== What needs to be done ==
From the first line to the last, please write out the data exactly.

== Stored data ==
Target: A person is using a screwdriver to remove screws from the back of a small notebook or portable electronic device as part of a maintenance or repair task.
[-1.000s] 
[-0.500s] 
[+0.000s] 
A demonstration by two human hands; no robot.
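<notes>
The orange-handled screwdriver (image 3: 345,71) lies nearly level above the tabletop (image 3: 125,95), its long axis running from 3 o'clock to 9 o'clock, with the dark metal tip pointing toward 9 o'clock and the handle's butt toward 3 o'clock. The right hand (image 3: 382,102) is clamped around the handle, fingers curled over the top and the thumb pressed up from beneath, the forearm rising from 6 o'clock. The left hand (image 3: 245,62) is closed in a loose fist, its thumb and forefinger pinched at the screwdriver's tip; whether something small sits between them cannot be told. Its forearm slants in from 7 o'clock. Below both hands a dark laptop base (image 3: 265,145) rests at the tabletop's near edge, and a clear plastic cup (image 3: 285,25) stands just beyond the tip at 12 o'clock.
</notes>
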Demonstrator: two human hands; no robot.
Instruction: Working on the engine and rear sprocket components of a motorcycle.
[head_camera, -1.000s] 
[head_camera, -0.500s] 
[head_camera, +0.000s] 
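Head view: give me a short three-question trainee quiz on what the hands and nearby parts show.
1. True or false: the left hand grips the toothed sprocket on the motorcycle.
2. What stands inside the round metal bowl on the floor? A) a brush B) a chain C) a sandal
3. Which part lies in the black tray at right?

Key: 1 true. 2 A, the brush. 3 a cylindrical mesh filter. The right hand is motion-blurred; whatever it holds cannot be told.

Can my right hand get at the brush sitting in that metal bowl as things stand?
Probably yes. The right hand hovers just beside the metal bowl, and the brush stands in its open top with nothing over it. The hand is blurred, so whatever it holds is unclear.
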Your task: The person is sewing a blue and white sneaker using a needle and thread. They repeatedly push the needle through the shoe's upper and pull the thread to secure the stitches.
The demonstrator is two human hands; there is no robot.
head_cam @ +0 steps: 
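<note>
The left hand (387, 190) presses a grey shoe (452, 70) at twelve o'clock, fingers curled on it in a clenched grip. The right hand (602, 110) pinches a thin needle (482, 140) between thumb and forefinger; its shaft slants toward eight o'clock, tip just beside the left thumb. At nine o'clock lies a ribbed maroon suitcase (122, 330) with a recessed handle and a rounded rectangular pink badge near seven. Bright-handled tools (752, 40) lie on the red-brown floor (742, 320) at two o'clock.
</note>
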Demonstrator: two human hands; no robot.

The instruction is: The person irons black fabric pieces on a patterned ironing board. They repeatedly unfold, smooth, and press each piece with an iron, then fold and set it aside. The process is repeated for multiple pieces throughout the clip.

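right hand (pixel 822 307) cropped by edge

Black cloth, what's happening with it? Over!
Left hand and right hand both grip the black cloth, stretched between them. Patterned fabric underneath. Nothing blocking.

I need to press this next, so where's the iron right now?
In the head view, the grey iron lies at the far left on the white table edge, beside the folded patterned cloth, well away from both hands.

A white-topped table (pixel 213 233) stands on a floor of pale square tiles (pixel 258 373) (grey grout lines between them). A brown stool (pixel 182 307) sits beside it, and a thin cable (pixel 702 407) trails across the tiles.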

== Task result ==
Target: A person is using a screwdriver to remove screws from the back of a small notebook or portable electronic device as part of a maintenance or repair task.
[-1.000s] 
[-0.500s] 
[+0.000s] 
A demonstration by two human hands; no robot.
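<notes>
The orange-handled screwdriver (image 3: 345,71) lies nearly level above the tabletop (image 3: 125,95), its long axis running from 3 o'clock to 9 o'clock, with the dark metal tip pointing toward 9 o'clock and the handle's butt toward 3 o'clock. The right hand (image 3: 382,102) is clamped around the handle, fingers curled over the top and the thumb pressed up from beneath, the forearm rising from 6 o'clock. The left hand (image 3: 245,62) is closed in a loose fist, its thumb and forefinger pinched at the screwdriver's tip; whether something small sits between them cannot be told. Its forearm slants in from 7 o'clock. Below both hands a dark laptop base (image 3: 265,145) rests at the tabletop's near edge, and a clear plastic cup (image 3: 285,25) stands just beyond the tip at 12 o'clock.
</notes>
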Demonstrator: two human hands; no robot.
Instruction: Working on the engine and rear sprocket components of a motorcycle.
[head_camera, -1.000s] 
[head_camera, -0.500s] 
[head_camera, +0.000s] 
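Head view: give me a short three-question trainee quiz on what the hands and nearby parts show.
1. True or false: the left hand grips the toothed sprocket on the motorcycle.
2. What stands inside the round metal bowl on the floor? A) a brush B) a chain C) a sandal
3. Which part lies in the black tray at right?

Key: 1 true. 2 A, the brush. 3 a cylindrical mesh filter. The right hand is motion-blurred; whatever it holds cannot be told.

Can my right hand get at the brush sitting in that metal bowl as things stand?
Probably yes. The right hand hovers just beside the metal bowl, and the brush stands in its open top with nothing over it. The hand is blurred, so whatever it holds is unclear.
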Your task: The person is sewing a blue and white sneaker using a needle and thread. They repeatedly push the needle through the shoe's upper and pull the thread to secure the stitches.
The demonstrator is two human hands; there is no robot.
head_cam @ +0 steps: 
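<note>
The left hand (387, 190) presses a grey shoe (452, 70) at twelve o'clock, fingers curled on it in a clenched grip. The right hand (602, 110) pinches a thin needle (482, 140) between thumb and forefinger; its shaft slants toward eight o'clock, tip just beside the left thumb. At nine o'clock lies a ribbed maroon suitcase (122, 330) with a recessed handle and a rounded rectangular pink badge near seven. Bright-handled tools (752, 40) lie on the red-brown floor (742, 320) at two o'clock.
</note>
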Demonstrator: two human hands; no robot.

The instruction is: The person irons black fabric pieces on a patterned ironing board. They repeatedly unfold, smooth, and press each piece with an iron, then fold and set it aside. The process is repeated for multiple pieces throughout the clip.

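right hand (pixel 822 307) cropped by edge

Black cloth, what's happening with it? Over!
Left hand and right hand both grip the black cloth, stretched between them. Patterned fabric underneath. Nothing blocking.

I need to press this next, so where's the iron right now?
In the head view, the grey iron lies at the far left on the white table edge, beside the folded patterned cloth, well away from both hands.

A white-topped table (pixel 213 233) stands on a floor of pale square tiles (pixel 258 373) (grey grout lines between them). A brown stool (pixel 182 307) sits beside it, and a thin cable (pixel 702 407) trails across the tiles.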

The response has been given in full.